Please tally how many lines of the material below include the word "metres", giving only the number.

* _Data extract_:
--- START ---

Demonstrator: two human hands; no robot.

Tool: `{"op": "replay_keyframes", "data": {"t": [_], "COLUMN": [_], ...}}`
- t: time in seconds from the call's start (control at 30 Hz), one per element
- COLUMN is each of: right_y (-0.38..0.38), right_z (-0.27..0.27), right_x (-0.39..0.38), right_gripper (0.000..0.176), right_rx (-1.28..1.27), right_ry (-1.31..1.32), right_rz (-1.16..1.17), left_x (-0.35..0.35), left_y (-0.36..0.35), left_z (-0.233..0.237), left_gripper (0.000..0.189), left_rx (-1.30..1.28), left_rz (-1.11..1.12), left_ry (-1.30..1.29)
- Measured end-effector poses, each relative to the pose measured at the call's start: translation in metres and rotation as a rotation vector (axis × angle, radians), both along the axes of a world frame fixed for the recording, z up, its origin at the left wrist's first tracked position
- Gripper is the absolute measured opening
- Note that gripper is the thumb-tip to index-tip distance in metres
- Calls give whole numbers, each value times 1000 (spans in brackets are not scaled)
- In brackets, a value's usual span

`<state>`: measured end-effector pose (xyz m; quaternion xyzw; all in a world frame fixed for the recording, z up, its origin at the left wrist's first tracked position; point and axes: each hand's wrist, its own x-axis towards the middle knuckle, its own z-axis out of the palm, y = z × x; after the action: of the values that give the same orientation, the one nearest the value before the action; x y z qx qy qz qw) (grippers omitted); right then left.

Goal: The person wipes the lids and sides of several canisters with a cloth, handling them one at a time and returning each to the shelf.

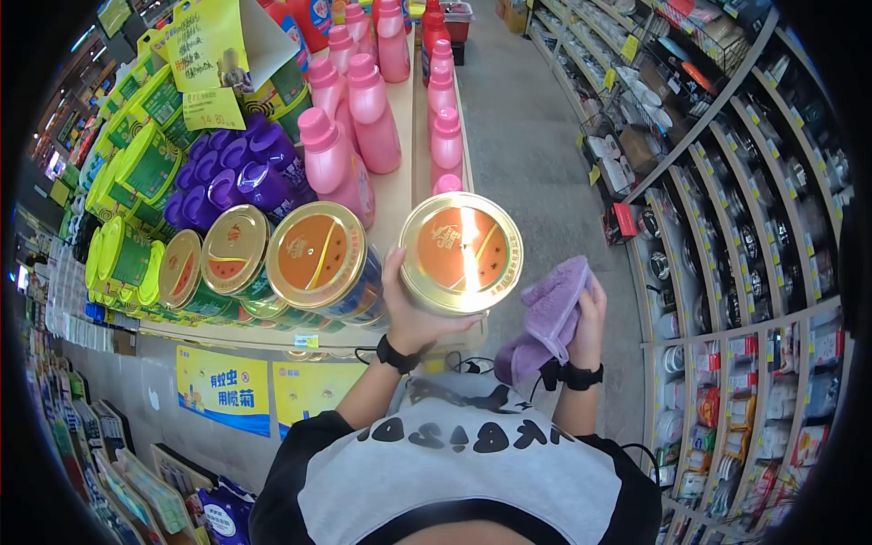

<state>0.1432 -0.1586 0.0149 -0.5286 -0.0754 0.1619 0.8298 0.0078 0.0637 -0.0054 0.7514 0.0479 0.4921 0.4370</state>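
My left hand (409, 307) is wrapped round a large round tin (459, 254) with a gold-rimmed orange lid that catches a bright glare. It holds the tin upright above the display table's near right corner. My right hand (589, 322) grips a folded purple cloth (554, 313) off to the tin's right, apart from it. To the left of the held tin stand similar tins, among them a blue-bodied one (320, 259) and a green-bodied one (236, 250). The sides of the held tin are mostly hidden beneath its lid.
Pink bottles (368, 118) line the display table (413, 173) behind the tins. Purple-capped containers (241, 173) and green tubs (150, 159) crowd its left side, under a price sign (211, 109). Tall stocked shelves (727, 245) flank the grey aisle floor (536, 163) on the right.
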Motion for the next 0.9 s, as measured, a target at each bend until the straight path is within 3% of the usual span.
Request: {"op": "replay_keyframes", "data": {"t": [0.17,0.47,0.57,0.67,0.77,0.9], "right_y": [24,45,47,51,65,64], "right_z": [-1,-24,-26,-24,-2,-31], "right_x": [0,9,7,6,-7,8], "right_gripper": [16,10,15,40,47,44], "right_rx": [-69,-167,-147,-162,-303,-166], "right_ry": [-46,-272,-357,-434,-581,-377], "right_rz": [28,112,15,-68,-59,233], "left_x": [2,3,-1,-4,-6,-6], "left_y": [1,7,9,5,-3,0], "left_z": [-29,-31,-28,-13,-27,-30], "left_gripper": [138,143,147,148,148,145], "left_rx": [-44,-174,-165,-298,-328,-371], "left_rz": [-19,-137,-153,-232,-150,-167], "left_ry": [42,87,157,143,207,257]}}
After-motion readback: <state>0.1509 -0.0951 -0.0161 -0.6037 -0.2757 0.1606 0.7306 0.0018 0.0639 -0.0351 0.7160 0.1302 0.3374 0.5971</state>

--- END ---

* _Result_:
2